• The task
Note each line in the data holding the string "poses" and report it.
··· Data excerpts
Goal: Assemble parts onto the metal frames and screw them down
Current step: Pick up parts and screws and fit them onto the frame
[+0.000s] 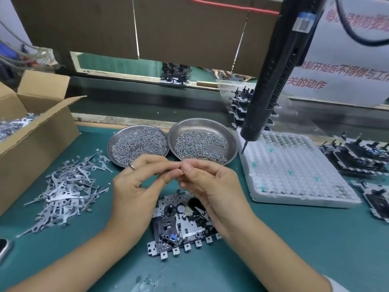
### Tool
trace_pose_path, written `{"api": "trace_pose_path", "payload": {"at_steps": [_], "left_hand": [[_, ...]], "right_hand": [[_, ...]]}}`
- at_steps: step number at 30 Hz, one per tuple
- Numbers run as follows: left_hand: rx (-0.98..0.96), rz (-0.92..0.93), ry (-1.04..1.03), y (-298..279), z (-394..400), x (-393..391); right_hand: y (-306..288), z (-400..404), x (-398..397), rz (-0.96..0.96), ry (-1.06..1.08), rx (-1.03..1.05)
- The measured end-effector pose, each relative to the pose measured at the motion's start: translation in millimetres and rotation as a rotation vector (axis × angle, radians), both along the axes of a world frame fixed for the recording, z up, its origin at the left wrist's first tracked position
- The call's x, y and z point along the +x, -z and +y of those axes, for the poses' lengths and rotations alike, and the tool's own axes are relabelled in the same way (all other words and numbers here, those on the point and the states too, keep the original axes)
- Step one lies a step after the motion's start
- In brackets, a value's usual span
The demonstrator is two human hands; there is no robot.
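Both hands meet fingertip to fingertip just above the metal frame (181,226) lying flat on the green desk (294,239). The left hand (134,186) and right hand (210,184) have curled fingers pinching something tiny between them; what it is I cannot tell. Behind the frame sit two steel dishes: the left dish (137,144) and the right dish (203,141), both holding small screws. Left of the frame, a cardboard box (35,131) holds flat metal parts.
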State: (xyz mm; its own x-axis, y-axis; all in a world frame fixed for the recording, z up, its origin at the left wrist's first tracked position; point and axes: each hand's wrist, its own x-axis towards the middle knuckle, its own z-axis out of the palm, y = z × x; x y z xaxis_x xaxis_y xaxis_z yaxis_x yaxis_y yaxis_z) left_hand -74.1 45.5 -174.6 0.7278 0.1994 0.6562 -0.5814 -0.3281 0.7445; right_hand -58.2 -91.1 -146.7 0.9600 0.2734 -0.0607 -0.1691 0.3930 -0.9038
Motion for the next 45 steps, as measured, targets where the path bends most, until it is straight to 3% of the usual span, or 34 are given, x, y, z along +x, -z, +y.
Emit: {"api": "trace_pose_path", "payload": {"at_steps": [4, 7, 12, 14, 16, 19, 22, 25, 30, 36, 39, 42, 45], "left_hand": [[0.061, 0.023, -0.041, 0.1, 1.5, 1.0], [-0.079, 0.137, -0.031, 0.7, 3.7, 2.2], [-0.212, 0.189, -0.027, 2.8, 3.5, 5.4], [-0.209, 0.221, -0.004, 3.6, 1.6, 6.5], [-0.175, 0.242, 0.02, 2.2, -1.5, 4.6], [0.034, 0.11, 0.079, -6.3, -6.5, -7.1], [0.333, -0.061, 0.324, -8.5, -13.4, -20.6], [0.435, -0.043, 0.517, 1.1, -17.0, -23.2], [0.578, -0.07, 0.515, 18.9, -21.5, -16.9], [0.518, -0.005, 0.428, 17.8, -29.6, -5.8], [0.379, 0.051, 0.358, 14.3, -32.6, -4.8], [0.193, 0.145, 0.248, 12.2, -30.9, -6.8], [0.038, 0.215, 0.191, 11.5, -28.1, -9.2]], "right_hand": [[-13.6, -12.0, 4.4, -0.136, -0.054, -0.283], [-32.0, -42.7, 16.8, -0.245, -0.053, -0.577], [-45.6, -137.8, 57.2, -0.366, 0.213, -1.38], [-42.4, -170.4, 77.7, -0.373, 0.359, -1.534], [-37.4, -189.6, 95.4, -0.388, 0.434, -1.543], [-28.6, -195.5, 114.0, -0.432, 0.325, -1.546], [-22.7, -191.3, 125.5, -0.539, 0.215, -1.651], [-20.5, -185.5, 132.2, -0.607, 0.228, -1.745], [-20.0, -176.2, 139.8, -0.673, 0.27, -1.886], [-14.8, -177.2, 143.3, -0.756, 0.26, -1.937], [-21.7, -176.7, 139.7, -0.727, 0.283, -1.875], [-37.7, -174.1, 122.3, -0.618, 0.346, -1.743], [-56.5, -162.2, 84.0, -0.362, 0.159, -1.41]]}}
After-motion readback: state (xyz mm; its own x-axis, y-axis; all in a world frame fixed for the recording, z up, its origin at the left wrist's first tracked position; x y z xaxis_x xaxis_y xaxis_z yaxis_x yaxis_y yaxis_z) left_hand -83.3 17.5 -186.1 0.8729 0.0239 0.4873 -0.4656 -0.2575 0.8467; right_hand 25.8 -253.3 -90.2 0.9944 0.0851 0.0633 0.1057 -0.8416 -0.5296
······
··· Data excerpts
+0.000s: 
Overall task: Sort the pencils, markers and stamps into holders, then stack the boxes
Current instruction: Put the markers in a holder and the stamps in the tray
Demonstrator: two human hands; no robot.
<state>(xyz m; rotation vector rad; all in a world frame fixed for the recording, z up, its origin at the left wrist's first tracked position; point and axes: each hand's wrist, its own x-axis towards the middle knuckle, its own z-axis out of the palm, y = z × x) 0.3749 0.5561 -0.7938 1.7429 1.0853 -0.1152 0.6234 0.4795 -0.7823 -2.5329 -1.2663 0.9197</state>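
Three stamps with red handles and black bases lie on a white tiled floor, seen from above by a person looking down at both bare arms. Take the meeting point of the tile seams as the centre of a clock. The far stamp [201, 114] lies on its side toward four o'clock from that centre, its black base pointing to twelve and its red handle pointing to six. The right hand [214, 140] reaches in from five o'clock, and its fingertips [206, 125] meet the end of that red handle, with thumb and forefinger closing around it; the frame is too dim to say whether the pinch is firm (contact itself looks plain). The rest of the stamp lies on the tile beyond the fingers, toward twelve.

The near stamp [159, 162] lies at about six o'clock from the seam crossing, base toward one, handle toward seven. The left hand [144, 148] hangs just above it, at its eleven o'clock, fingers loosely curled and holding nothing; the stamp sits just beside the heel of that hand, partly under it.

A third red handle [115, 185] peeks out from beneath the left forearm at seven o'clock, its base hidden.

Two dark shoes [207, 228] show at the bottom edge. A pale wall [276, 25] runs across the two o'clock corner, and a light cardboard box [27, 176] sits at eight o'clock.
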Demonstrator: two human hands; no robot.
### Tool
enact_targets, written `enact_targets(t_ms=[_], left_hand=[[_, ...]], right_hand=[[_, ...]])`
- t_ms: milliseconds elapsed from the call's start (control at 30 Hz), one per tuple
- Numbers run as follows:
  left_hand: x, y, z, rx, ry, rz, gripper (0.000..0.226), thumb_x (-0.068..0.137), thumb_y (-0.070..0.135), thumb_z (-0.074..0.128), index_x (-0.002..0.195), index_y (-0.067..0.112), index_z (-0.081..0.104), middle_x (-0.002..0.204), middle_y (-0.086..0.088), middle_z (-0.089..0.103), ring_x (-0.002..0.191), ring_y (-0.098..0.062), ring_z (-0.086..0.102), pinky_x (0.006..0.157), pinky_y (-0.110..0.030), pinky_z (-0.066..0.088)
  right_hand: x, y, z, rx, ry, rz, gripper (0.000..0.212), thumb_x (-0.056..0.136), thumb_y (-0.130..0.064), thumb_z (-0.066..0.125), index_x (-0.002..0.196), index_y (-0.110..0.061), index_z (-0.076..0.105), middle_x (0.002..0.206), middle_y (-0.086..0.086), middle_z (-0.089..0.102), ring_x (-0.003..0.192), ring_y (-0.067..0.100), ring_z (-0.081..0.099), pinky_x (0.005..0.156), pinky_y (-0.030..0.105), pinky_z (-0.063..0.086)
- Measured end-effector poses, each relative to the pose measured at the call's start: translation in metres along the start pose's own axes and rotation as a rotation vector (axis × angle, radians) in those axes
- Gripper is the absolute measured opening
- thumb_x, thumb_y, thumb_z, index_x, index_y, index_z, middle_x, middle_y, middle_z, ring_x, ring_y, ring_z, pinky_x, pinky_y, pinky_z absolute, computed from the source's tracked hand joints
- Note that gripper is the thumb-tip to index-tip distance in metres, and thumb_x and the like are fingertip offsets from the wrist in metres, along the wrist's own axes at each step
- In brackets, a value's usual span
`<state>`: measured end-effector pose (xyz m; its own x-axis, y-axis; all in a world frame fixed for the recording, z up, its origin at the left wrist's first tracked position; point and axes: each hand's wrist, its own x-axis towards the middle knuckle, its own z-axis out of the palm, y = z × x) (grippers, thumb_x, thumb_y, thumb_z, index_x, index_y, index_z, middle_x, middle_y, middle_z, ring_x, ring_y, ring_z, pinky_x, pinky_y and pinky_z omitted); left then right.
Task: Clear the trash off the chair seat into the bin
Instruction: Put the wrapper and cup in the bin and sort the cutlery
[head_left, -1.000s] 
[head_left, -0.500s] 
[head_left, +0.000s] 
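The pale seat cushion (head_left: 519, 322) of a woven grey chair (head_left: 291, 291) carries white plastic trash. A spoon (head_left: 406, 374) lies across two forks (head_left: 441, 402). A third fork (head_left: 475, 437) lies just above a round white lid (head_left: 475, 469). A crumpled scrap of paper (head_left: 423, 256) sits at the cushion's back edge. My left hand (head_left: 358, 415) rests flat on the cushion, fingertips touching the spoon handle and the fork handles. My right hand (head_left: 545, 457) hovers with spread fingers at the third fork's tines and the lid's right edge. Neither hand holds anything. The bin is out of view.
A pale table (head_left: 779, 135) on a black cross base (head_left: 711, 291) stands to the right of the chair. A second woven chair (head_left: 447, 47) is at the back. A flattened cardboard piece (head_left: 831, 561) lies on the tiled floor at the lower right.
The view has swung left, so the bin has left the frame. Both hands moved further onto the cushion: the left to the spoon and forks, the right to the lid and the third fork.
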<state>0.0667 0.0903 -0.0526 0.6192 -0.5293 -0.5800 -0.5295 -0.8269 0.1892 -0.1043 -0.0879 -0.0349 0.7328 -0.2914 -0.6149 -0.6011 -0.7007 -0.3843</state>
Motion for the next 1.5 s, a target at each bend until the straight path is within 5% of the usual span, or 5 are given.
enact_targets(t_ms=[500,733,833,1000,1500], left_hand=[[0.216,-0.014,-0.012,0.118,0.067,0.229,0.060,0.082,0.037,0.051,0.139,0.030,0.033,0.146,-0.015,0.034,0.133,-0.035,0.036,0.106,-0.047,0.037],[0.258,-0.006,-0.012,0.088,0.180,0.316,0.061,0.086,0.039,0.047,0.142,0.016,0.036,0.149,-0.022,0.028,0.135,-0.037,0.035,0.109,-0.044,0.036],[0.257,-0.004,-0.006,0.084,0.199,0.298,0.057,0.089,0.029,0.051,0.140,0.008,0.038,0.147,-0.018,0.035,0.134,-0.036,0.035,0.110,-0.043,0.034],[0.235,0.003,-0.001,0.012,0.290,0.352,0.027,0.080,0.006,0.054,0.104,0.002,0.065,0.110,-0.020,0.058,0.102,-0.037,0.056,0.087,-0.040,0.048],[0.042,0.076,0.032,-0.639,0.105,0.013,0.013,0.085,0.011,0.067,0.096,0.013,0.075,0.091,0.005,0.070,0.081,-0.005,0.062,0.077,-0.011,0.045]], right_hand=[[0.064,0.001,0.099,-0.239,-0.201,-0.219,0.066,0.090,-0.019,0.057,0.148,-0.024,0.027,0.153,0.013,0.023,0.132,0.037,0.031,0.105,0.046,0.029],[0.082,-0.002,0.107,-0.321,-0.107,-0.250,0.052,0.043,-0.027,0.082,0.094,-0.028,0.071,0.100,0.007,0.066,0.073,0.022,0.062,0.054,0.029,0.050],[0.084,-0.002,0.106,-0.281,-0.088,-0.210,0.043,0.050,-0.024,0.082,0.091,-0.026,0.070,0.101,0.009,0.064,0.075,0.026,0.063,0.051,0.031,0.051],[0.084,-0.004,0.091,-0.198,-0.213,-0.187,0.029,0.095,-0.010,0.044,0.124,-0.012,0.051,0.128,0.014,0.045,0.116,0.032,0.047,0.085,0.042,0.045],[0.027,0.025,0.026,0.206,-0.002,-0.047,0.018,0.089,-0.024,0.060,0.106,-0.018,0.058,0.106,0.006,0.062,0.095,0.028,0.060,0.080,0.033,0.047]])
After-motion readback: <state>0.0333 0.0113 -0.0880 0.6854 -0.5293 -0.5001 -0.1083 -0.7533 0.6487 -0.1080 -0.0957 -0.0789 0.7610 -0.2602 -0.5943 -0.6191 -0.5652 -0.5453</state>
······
• Solved problem
- The call's x, y and z point along the +x, -z and +y of those axes, for the poses' lengths and rotations alike, and the tool's own axes are relabelled in the same way (all other words and numbers here, those on the point and the states too, keep the original axes)
- Measured end-effector poses, each relative to the pose measured at the call's start: translation in metres along the start pose's own axes and rotation as a rotation vector (axis × angle, radians) in those axes

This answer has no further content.